··· INFORMATION PROVIDED ···

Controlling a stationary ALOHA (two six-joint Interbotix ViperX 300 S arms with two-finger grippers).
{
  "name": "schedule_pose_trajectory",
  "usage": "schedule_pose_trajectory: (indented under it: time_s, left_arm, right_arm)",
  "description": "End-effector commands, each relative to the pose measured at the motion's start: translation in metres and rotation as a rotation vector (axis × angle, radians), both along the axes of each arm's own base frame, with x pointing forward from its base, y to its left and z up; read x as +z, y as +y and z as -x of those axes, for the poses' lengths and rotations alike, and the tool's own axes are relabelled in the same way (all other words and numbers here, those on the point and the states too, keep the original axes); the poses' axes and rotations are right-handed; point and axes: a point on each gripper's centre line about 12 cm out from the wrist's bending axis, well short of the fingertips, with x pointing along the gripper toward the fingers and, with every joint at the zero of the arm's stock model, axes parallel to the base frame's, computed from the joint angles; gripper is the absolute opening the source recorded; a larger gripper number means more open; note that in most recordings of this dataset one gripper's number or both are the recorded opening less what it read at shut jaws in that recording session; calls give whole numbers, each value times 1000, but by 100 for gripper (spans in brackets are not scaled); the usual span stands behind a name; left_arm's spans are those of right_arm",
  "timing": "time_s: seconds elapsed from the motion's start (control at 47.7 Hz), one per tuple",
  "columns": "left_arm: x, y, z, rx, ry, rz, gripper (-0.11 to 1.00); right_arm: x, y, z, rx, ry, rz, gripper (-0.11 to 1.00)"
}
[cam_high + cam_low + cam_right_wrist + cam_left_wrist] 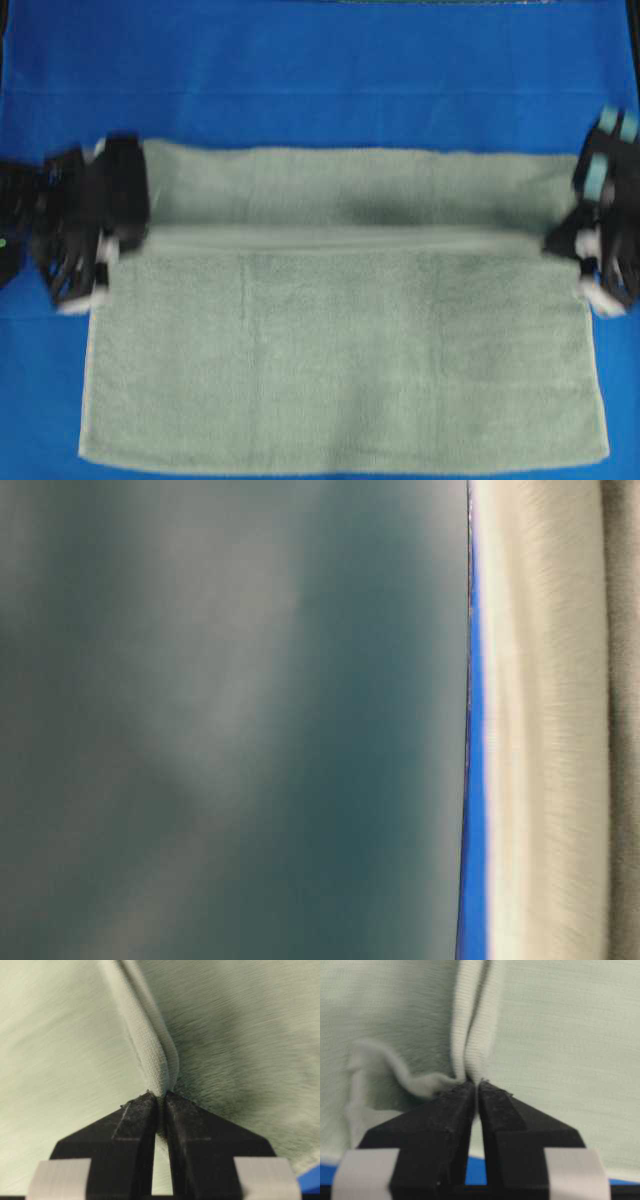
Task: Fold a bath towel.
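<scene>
Mid-fold: left end effector (476, 1087) and right end effector (161, 1096) pinch the pale sage-green terry bath towel's (340, 370) hem; next, lay it evenly toward the tabletop's near edge.

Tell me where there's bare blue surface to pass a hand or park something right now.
The widest free patch is the blue cloth beyond the bath towel's far edge. Narrow blue strips run beside its lower left and lower right edges. The two ends of the fold line are crowded: the left end effector and right end effector each pinch the hem there.
</scene>
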Motion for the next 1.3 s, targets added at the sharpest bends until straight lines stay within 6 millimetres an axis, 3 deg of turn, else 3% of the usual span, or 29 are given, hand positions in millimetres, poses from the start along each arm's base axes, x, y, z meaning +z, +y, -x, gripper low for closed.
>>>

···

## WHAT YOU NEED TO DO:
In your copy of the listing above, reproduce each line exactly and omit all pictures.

## TASK SOLUTION:
Controlling a stationary ALOHA (two six-joint Interbotix ViperX 300 S arms with two-finger grippers).
{
  "name": "schedule_pose_trajectory",
  "usage": "schedule_pose_trajectory: (indented under it: time_s, left_arm, right_arm)",
  "description": "End-effector commands, each relative to the pose measured at the motion's start: translation in metres and rotation as a rotation vector (axis × angle, radians), both along the axes of each arm's own base frame, with x pointing forward from its base, y to its left and z up; read x as +z, y as +y and z as -x of those axes, for the poses' lengths and rotations alike, and the tool's own axes are relabelled in the same way (all other words and numbers here, those on the point and the states too, keep the original axes); the poses' axes and rotations are right-handed; point and axes: a point on each gripper's centre line about 12 cm out from the wrist's bending axis, well short of the fingertips, with x pointing along the gripper toward the fingers and, with every joint at the zero of the arm's stock model, axes parallel to the base frame's, computed from the joint angles; gripper is the absolute opening the source recorded; a larger gripper number means more open; note that in most recordings of this dataset one gripper's number or both are the recorded opening less what it read at shut jaws in that recording session; calls give whole numbers, each value times 1000, but by 100 for gripper (spans in brackets are not scaled); the usual span stands behind a name; left_arm's spans are those of right_arm",
  "timing": "time_s: seconds elapsed from the motion's start (control at 47.7 Hz), one per tuple",
  "columns": "left_arm: x, y, z, rx, ry, rz, gripper (-0.11 to 1.00); right_arm: x, y, z, rx, ry, rz, gripper (-0.11 to 1.00)"
}
[cam_high + cam_low + cam_right_wrist + cam_left_wrist] 
Task: Fold a bath towel.
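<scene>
Mid-fold: left end effector (476, 1087) and right end effector (161, 1096) pinch the pale sage-green terry bath towel's (340, 370) hem; next, lay it evenly toward the tabletop's near edge.

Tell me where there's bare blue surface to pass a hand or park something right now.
The widest free patch is the blue cloth beyond the bath towel's far edge. Narrow blue strips run beside its lower left and lower right edges. The two ends of the fold line are crowded: the left end effector and right end effector each pinch the hem there.
</scene>
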Motion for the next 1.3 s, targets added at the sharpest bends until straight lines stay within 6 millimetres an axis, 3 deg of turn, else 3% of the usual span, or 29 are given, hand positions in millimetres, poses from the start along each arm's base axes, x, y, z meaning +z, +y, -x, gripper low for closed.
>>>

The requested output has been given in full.